AIM OF THE EXERCISE: Scan the entries below. Return every line that includes "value".

BEGIN RECORDS FOR PROCESSING

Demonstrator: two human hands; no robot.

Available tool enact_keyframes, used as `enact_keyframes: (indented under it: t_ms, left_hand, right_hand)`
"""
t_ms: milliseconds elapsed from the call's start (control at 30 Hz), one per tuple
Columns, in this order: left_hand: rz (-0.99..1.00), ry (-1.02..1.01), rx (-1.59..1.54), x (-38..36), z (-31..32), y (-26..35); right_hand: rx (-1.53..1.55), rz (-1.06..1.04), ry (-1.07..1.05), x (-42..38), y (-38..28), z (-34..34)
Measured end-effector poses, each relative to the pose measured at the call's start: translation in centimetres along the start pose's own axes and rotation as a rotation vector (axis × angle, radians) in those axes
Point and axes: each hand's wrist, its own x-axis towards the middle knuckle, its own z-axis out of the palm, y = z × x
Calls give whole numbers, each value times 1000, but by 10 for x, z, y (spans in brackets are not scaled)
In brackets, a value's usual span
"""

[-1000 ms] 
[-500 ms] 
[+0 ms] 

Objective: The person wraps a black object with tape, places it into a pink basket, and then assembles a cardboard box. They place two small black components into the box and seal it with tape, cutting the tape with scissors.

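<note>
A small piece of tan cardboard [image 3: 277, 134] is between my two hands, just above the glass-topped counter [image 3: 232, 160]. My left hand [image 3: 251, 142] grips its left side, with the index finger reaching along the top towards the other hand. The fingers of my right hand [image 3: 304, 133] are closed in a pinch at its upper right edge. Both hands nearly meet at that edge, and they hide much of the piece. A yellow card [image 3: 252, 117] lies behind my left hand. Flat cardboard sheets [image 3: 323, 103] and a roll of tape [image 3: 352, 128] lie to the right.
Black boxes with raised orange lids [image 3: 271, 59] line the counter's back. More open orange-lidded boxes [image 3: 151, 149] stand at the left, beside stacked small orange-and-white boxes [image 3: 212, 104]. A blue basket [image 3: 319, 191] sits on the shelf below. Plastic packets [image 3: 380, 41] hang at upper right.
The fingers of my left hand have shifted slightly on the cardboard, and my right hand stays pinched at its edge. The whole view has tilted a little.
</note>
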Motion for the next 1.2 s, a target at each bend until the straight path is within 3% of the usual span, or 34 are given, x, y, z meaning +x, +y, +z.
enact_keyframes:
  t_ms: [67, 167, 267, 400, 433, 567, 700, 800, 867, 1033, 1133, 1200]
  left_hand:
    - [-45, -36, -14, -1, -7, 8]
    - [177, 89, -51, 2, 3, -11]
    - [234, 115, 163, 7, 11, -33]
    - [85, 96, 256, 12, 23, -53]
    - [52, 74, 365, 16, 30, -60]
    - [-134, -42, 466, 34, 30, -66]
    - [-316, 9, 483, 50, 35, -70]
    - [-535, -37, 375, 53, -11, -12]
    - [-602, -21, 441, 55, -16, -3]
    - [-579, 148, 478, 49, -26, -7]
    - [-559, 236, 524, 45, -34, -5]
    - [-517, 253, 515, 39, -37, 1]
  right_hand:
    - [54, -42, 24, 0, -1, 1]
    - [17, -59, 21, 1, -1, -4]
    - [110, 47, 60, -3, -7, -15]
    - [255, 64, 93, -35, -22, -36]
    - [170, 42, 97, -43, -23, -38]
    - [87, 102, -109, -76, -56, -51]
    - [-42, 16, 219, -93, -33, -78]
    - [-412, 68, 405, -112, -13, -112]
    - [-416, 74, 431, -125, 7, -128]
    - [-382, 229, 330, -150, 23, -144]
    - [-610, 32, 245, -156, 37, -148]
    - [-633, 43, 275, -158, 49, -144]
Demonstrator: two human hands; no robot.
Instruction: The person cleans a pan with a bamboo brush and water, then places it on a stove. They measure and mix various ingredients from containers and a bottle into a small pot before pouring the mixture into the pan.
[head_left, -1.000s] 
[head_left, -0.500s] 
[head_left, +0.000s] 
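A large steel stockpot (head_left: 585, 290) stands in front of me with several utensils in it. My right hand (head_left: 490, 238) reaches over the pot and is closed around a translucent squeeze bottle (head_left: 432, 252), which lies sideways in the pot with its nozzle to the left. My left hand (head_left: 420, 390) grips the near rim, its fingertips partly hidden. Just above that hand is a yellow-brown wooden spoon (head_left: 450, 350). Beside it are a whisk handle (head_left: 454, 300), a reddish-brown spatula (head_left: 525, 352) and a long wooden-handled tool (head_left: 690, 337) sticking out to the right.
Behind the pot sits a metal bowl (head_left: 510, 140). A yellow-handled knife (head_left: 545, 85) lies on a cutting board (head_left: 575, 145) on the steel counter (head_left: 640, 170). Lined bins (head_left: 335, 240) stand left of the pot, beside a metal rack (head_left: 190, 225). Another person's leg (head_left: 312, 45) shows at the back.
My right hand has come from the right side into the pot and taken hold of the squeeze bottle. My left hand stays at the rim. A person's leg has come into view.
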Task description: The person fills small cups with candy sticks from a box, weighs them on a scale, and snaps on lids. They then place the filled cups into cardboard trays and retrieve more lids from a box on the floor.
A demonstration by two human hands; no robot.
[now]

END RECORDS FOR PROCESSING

TASK RESPONSE:
Calls give whole numbers, each value times 1000, but by 10 for x, z, y (spans in brackets are not scaled)
In brackets, a value's usual span

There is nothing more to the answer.